■ **MATERIAL PROVIDED**:
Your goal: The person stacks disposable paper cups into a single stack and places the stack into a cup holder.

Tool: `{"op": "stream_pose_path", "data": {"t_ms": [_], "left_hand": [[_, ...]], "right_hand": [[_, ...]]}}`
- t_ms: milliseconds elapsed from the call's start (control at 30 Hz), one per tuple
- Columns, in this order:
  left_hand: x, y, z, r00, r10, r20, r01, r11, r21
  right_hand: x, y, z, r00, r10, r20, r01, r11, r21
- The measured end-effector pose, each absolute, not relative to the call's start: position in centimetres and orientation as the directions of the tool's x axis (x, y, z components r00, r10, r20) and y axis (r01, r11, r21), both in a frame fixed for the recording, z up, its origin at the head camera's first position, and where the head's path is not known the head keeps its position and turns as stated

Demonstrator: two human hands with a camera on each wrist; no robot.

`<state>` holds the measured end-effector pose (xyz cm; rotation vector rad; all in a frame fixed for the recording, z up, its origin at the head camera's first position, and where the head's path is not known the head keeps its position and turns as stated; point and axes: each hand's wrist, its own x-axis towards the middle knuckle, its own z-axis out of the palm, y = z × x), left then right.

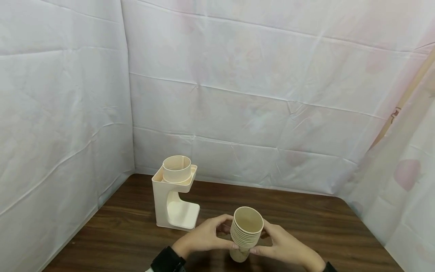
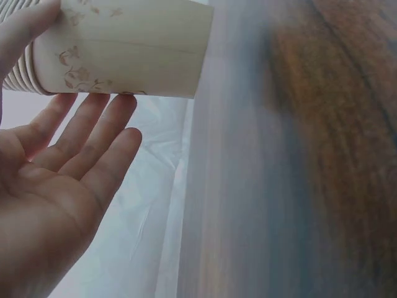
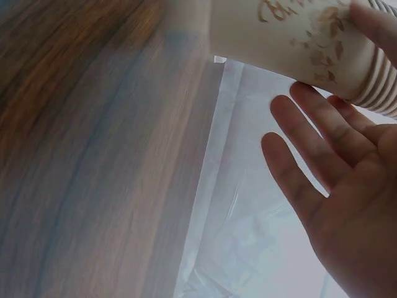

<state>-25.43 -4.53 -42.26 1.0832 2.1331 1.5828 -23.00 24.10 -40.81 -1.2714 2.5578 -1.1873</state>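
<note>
A stack of nested beige paper cups (image 1: 245, 236) stands mouth up near the front of the table, tilted slightly in the head view. My left hand (image 1: 208, 236) grips it from the left, thumb on the near side and fingers toward the back. From the right, my right hand (image 1: 287, 244) holds the same stack, its thumb low on the front. Both wrist views show brown floral print on the lowest cup (image 2: 124, 53), with fingertips touching its side. Whether the stack's base touches the table cannot be told.
Left of the stack and further back stands a cream plastic stand (image 1: 161, 204) with an open round tube (image 1: 177, 175) on top and a flat foot. Dark wood table (image 1: 306, 211) lies beneath. White curtains (image 1: 231, 113) hang behind and at both sides.
</note>
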Motion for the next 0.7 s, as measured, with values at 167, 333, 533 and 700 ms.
{"op": "stream_pose_path", "data": {"t_ms": [167,333,533,700], "left_hand": [[-25.6,-4.7,-41.6,-0.714,0.655,0.245,0.395,0.089,0.914],[-25.7,-5.1,-40.8,-0.737,0.627,0.253,0.317,-0.01,0.948],[-25.6,-5.5,-40.1,-0.752,0.608,0.255,0.253,-0.091,0.963],[-25.6,-5.8,-39.5,-0.769,0.578,0.273,0.296,-0.057,0.953]], "right_hand": [[-23.4,23.5,-40.6,-0.664,-0.667,0.34,-0.675,0.337,-0.657],[-23.7,22.7,-40.2,-0.679,-0.628,0.379,-0.669,0.318,-0.672],[-24.3,22.0,-39.4,-0.694,-0.616,0.372,-0.632,0.274,-0.725],[-25.0,21.4,-38.7,-0.646,-0.642,0.413,-0.659,0.197,-0.725]]}}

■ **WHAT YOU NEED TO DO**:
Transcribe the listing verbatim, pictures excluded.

■ **SOLUTION FOR THIS PROBLEM**:
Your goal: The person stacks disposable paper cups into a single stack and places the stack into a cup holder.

Tool: `{"op": "stream_pose_path", "data": {"t_ms": [_], "left_hand": [[_, ...]], "right_hand": [[_, ...]]}}`
- t_ms: milliseconds elapsed from the call's start (control at 30 Hz), one per tuple
- Columns, in this order:
  left_hand: x, y, z, r00, r10, r20, r01, r11, r21
  right_hand: x, y, z, r00, r10, r20, r01, r11, r21
- The measured end-effector pose, each absolute, not relative to the call's start: position in centimetres and orientation as the directions of the tool's x axis (x, y, z components r00, r10, r20) and y axis (r01, r11, r21), both in a frame fixed for the recording, z up, its origin at the head camera's first position, and where the head's path is not known the head keeps its position and turns as stated

Demonstrator: two human hands with a camera on each wrist; no robot.

`<state>` holds the measured end-effector pose (xyz cm; rotation vector rad; all in a frame fixed for the recording, z up, its origin at the head camera's first position, and where the head's path is not known the head keeps its position and turns as stated; point and axes: each hand's wrist, its own x-axis towards the middle knuckle, its own z-axis out of the palm, y = z × x), left then right.


<state>-25.43 -4.53 -42.26 1.0832 2.1331 1.5828 -23.00 24.10 -40.81 -1.2714 2.5578 -1.1873</state>
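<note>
A stack of nested beige paper cups (image 1: 245, 236) stands mouth up near the front of the table, tilted slightly in the head view. My left hand (image 1: 208, 236) grips it from the left, thumb on the near side and fingers toward the back. From the right, my right hand (image 1: 287, 244) holds the same stack, its thumb low on the front. Both wrist views show brown floral print on the lowest cup (image 2: 124, 53), with fingertips touching its side. Whether the stack's base touches the table cannot be told.
Left of the stack and further back stands a cream plastic stand (image 1: 161, 204) with an open round tube (image 1: 177, 175) on top and a flat foot. Dark wood table (image 1: 306, 211) lies beneath. White curtains (image 1: 231, 113) hang behind and at both sides.
</note>
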Motion for the next 0.7 s, as measured, with values at 167, 333, 533 and 700 ms.
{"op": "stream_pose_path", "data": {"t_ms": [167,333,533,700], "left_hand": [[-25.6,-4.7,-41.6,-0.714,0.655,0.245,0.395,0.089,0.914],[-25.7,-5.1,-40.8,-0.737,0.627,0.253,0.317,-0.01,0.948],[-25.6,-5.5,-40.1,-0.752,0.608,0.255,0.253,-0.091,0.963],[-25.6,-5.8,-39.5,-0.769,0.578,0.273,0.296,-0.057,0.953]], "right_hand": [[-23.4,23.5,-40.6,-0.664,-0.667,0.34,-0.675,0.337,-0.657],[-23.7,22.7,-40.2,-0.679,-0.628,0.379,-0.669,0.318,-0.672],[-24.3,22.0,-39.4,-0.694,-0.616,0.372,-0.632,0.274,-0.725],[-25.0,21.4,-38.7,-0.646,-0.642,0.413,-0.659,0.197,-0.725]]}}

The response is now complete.